[[ Input records open ]]

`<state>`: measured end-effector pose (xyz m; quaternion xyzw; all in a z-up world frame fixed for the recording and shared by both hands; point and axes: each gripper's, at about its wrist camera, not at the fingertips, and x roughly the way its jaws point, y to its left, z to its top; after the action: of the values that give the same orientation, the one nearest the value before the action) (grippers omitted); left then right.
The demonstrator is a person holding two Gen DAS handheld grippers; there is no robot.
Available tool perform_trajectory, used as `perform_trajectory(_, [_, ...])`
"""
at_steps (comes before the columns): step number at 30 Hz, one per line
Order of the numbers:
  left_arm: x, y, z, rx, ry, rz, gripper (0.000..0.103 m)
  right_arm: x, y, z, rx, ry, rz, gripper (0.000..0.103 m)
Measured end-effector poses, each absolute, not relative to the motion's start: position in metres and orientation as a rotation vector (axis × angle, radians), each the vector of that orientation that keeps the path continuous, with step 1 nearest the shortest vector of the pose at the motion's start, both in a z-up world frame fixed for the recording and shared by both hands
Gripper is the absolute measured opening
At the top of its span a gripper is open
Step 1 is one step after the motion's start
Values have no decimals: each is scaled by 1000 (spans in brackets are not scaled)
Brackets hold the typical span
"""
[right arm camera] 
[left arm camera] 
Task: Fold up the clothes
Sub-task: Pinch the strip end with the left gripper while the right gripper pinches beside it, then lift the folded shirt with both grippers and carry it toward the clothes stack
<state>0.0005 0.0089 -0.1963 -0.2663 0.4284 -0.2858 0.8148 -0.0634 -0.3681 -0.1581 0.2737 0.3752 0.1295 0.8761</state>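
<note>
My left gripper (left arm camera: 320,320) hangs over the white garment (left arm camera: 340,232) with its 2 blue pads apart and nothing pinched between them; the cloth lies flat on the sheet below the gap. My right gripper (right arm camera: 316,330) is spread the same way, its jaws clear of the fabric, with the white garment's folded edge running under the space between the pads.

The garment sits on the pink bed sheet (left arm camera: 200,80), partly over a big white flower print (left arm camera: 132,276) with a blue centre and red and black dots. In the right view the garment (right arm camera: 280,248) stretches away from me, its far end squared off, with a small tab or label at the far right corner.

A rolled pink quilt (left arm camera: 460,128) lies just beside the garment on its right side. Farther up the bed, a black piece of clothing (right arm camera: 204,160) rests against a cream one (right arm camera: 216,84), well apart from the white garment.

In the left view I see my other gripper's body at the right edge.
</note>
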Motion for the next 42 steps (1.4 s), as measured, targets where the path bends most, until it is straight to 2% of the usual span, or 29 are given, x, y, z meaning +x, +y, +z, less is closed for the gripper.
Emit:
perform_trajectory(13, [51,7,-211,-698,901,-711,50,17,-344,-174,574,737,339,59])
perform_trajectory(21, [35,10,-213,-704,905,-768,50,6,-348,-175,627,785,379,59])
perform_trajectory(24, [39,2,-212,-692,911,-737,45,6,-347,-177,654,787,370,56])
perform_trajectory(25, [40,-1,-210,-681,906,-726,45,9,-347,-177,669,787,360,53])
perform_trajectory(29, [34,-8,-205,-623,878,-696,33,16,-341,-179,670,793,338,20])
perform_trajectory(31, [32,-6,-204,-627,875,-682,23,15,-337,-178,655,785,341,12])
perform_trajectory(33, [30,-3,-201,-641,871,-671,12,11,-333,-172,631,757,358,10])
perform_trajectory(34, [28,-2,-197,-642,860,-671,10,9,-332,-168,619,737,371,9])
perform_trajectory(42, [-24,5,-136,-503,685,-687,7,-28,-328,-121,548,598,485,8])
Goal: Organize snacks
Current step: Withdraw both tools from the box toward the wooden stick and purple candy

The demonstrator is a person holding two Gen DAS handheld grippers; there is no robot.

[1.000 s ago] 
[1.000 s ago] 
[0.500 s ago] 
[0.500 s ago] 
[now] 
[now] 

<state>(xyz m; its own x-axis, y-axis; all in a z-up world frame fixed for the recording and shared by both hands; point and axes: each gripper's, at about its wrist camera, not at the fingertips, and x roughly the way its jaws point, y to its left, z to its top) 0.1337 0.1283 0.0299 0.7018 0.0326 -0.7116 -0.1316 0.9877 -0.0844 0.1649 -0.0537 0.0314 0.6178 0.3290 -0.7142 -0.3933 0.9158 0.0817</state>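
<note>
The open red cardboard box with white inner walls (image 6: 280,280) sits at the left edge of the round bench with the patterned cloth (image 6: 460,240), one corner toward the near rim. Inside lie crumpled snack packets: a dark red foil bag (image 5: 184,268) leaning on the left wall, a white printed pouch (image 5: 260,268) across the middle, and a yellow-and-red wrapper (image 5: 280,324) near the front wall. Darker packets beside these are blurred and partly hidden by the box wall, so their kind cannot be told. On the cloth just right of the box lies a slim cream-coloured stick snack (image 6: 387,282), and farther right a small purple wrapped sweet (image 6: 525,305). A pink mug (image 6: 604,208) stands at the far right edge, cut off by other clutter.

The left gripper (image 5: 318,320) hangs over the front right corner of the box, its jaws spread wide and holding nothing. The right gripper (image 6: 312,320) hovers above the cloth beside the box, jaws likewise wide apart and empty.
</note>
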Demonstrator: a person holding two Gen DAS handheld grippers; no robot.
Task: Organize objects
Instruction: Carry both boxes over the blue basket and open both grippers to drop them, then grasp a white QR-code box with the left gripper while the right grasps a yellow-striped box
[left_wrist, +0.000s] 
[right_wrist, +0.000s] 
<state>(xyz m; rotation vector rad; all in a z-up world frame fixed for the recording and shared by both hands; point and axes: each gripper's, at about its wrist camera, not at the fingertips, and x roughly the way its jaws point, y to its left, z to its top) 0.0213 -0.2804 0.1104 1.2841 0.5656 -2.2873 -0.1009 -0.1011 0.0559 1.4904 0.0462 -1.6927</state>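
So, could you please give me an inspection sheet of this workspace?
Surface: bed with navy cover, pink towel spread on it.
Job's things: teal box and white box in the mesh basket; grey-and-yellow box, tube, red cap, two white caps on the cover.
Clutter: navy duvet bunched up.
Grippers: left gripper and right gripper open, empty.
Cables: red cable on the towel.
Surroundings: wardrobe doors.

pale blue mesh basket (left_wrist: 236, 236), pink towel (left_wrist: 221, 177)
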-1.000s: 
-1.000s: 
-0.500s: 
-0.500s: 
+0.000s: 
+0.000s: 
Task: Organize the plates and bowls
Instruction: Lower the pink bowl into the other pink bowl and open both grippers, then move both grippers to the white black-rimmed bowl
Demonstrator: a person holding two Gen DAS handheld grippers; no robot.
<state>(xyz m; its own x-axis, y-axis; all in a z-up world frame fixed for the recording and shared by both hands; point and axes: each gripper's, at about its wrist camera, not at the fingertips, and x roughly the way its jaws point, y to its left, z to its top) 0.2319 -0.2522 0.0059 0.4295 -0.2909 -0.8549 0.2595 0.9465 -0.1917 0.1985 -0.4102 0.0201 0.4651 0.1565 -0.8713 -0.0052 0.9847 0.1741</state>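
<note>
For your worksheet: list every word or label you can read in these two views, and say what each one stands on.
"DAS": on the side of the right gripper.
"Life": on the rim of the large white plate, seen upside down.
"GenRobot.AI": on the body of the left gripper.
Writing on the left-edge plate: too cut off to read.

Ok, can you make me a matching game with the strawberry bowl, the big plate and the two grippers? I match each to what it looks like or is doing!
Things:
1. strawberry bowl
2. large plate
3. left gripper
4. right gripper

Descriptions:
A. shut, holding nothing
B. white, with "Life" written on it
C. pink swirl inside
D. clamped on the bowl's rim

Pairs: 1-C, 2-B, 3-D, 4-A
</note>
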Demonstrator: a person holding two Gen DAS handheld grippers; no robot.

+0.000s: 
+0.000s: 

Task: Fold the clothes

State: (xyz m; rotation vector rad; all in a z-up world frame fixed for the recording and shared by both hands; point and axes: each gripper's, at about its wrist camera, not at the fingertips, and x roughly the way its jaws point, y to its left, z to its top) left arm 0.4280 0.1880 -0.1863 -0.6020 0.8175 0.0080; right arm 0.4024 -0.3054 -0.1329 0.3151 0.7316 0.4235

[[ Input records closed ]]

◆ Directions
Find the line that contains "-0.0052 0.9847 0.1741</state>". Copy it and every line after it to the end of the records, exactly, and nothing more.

◆ Answer box
<state>(xyz m; its own x-axis, y-axis; all in a z-up world frame fixed for the recording and shared by both hands; point and axes: each gripper's, at about its wrist camera, not at the fingertips, and x roughly the way its jaws point, y to its left, z to its top) 0.2319 -0.2522 0.0059 0.4295 -0.2909 -0.8549 0.2595 0.9465 -0.1917 0.1985 -0.4102 0.0201 0.4651 0.1565 -0.8713 -0.0052 0.9847 0.1741</state>
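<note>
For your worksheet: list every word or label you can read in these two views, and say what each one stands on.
"DAS": on the side of the right gripper.
"Life": on the rim of the large white plate, seen upside down.
"GenRobot.AI": on the body of the left gripper.
Writing on the left-edge plate: too cut off to read.

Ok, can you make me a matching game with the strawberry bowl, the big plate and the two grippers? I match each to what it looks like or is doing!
Things:
1. strawberry bowl
2. large plate
3. left gripper
4. right gripper

Descriptions:
A. shut, holding nothing
B. white, with "Life" written on it
C. pink swirl inside
D. clamped on the bowl's rim

Pairs: 1-C, 2-B, 3-D, 4-A
</note>
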Demonstrator: a person holding two Gen DAS handheld grippers; no robot.

+0.000s: 
+0.000s: 

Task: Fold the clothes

State: (xyz m; rotation vector rad; all in a z-up world frame fixed for the recording and shared by both hands; point and axes: each gripper's, at about its wrist camera, not at the fingertips, and x roughly the way its jaws point, y to its left, z to its top) left arm 0.4280 0.1880 -0.1863 -0.6020 0.8175 0.0080; right arm 0.4024 -0.3054 -0.1329 0.3151 0.7316 0.4235

The output requires nothing else.